(Extracted records)

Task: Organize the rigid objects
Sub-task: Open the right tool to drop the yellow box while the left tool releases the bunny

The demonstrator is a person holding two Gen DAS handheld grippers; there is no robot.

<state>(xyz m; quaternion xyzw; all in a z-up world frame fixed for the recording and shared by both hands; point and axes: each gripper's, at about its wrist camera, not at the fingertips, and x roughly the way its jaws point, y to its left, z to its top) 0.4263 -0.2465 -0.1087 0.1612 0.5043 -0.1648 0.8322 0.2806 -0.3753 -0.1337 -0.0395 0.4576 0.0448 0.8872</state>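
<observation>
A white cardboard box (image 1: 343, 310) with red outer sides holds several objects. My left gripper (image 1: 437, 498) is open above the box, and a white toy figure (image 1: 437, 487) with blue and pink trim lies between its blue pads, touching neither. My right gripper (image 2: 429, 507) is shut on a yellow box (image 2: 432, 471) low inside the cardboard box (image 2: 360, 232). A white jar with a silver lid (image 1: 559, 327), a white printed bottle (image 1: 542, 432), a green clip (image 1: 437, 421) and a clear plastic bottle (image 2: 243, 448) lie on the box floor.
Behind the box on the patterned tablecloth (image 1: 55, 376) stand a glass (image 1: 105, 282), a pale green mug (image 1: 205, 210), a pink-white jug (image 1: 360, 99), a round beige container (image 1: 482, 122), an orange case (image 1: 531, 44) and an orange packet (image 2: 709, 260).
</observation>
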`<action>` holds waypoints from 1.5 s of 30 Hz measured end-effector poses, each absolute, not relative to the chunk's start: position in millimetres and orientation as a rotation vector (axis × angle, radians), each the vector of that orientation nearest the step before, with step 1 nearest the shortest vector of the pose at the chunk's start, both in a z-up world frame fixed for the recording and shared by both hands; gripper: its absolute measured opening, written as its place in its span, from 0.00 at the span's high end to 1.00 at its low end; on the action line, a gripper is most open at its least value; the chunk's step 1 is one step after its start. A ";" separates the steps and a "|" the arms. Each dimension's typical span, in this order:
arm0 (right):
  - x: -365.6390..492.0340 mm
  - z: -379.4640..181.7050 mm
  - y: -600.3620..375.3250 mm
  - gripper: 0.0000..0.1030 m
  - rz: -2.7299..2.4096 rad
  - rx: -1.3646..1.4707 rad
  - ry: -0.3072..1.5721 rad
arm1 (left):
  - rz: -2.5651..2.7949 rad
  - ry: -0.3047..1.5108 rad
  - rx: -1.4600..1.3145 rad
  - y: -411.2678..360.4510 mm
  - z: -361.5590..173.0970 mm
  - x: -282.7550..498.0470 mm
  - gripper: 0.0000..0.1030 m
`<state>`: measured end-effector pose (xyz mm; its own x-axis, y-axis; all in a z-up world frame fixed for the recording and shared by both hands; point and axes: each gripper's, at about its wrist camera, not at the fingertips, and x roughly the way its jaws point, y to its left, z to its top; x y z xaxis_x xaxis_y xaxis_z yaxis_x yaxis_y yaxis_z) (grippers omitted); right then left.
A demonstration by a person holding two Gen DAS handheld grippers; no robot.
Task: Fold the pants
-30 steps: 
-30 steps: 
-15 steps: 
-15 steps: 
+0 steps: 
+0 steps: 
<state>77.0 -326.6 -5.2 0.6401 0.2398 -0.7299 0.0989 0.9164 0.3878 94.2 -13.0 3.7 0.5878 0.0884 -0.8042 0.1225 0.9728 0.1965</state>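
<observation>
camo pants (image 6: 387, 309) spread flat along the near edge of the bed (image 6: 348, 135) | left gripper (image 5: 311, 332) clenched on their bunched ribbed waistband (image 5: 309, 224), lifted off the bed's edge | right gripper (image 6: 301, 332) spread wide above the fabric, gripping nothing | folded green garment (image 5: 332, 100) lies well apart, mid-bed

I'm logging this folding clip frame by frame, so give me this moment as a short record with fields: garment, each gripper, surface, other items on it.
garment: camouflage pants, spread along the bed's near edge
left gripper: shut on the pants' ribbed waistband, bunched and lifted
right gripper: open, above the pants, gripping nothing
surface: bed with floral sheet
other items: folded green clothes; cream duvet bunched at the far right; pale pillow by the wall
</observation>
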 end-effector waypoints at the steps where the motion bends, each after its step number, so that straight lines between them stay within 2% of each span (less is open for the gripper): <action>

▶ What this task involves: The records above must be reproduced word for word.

▶ Task response:
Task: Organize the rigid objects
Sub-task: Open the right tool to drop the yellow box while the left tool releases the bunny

The demonstrator is a person holding two Gen DAS handheld grippers; there is no robot.

<state>(xyz m; quaternion xyzw; all in a z-up world frame fixed for the recording and shared by both hands; point and axes: each gripper's, at about its wrist camera, not at the fingertips, and x roughly the way its jaws point, y to its left, z to its top) 0.4263 -0.2465 -0.1087 0.1612 0.5043 -0.1648 0.8322 0.2806 -0.3753 -0.1337 -0.0395 0.4576 0.0448 0.8872</state>
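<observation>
A white cardboard box (image 1: 343, 310) with red outer sides holds several objects. My left gripper (image 1: 437, 498) is open above the box, and a white toy figure (image 1: 437, 487) with blue and pink trim lies between its blue pads, touching neither. My right gripper (image 2: 429, 507) is shut on a yellow box (image 2: 432, 471) low inside the cardboard box (image 2: 360, 232). A white jar with a silver lid (image 1: 559, 327), a white printed bottle (image 1: 542, 432), a green clip (image 1: 437, 421) and a clear plastic bottle (image 2: 243, 448) lie on the box floor.
Behind the box on the patterned tablecloth (image 1: 55, 376) stand a glass (image 1: 105, 282), a pale green mug (image 1: 205, 210), a pink-white jug (image 1: 360, 99), a round beige container (image 1: 482, 122), an orange case (image 1: 531, 44) and an orange packet (image 2: 709, 260).
</observation>
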`<action>` holds waypoints from 1.5 s of 30 Hz measured end-effector poses, each absolute, not relative to the chunk's start: position in millimetres and orientation as a rotation vector (axis × angle, radians), each the vector of that orientation nearest the step before, with step 1 nearest the shortest vector of the pose at the chunk's start, both in a z-up world frame fixed for the recording and shared by both hands; gripper: its absolute measured opening, written as its place in its span, from 0.00 at the span's high end to 1.00 at its low end; on the action line, a gripper is most open at its least value; the chunk's step 1 is one step after its start. A ";" separates the steps and a "|" the arms. Each dimension's typical span, in this order:
arm0 (right):
  - x: -365.6390..492.0340 mm
  - z: -379.4640..181.7050 mm
  - y: -600.3620..375.3250 mm
  - gripper: 0.0000..0.1030 m
  - rz: -2.7299..2.4096 rad
  - rx: -1.3646..1.4707 rad
  - ry: -0.3072..1.5721 rad
arm1 (left):
  - rz: -2.5651..2.7949 rad
  - ry: -0.3047..1.5108 rad
  - rx: -1.4600..1.3145 rad
  - y: -411.2678..360.4510 mm
  - z: -361.5590..173.0970 mm
  - x: -282.7550..498.0470 mm
  - gripper: 0.0000..0.1030 m
`<state>`: measured end-effector pose (xyz mm; its own x-axis, y-axis; all in a z-up world frame fixed for the recording and shared by both hands; point and axes: each gripper's, at about its wrist camera, not at the fingertips, and x roughly the way its jaws point, y to its left, z to its top; x y z xaxis_x xaxis_y xaxis_z yaxis_x yaxis_y yaxis_z) (grippers omitted); right then left.
A demonstration by a person holding two Gen DAS handheld grippers; no robot.
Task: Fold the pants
-30 steps: 
-30 steps: 
-15 steps: 
-15 steps: 
+0 steps: 
+0 steps: 
<state>77.0 -326.6 -5.2 0.6401 0.2398 -0.7299 0.0989 0.9164 0.3878 94.2 -13.0 3.7 0.5878 0.0884 -0.8042 0.1225 0.9728 0.1965</state>
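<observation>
camo pants (image 6: 387, 309) spread flat along the near edge of the bed (image 6: 348, 135) | left gripper (image 5: 311, 332) clenched on their bunched ribbed waistband (image 5: 309, 224), lifted off the bed's edge | right gripper (image 6: 301, 332) spread wide above the fabric, gripping nothing | folded green garment (image 5: 332, 100) lies well apart, mid-bed

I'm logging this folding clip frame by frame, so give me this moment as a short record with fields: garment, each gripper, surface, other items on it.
garment: camouflage pants, spread along the bed's near edge
left gripper: shut on the pants' ribbed waistband, bunched and lifted
right gripper: open, above the pants, gripping nothing
surface: bed with floral sheet
other items: folded green clothes; cream duvet bunched at the far right; pale pillow by the wall
</observation>
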 end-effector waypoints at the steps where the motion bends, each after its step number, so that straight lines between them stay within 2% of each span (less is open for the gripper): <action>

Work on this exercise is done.